Ransomware operators are drawn to companies with valuable data, like personal information, financial records, and intellectual property. Industries like Manufacturing, FMCG, E-commerce & Telecommunication, Finance, and Technology are top targets due to their valuable data. These attackers also focus on countries with strong economies and digital infrastructures, as they may have more assets to demand ransom for. Their goal is to exploit vulnerabilities in organizations and countries, encrypting data and demanding large ransoms for its safe return. The potential for huge profits motivates these cybercriminals to carry out their attacks.

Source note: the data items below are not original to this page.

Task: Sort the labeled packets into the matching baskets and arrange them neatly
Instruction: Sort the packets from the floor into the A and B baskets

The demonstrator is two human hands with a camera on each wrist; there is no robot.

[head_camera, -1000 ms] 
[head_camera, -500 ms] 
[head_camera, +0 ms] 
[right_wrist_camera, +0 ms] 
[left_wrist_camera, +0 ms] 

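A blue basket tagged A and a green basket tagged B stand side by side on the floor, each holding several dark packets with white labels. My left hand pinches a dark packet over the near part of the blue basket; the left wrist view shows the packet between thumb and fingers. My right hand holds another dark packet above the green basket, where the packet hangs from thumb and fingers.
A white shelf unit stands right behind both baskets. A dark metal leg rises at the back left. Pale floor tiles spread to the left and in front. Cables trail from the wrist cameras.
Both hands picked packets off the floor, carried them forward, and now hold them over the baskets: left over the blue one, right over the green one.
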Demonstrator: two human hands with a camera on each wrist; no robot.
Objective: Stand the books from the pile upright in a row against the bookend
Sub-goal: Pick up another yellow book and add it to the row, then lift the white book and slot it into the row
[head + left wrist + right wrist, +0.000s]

The ransomware landscape in August 2023 showcased a surge in cyber threats across diverse geographies and industries. The targeting of countries like the USA, Germany, the UK, and Europe underscores the global impact of ransomware attacks, driven by economic significance and advanced technological infrastructure. The variety of industries affected highlights the breadth of cybercriminal motivations, from financial gains to disrupting critical services. The dominance of Cl0p and other ransomware groups emphasizes the evolving tactics used to exploit vulnerabilities, resulting in significant victim counts. The upward trend in victim numbers between July and August reflects the escalating danger posed by ransomware attacks. To address these challenges, it is vital for organizations to strengthen their cybersecurity defenses. This is essential for safeguarding data and reducing the growing risks posed by these persistent threats.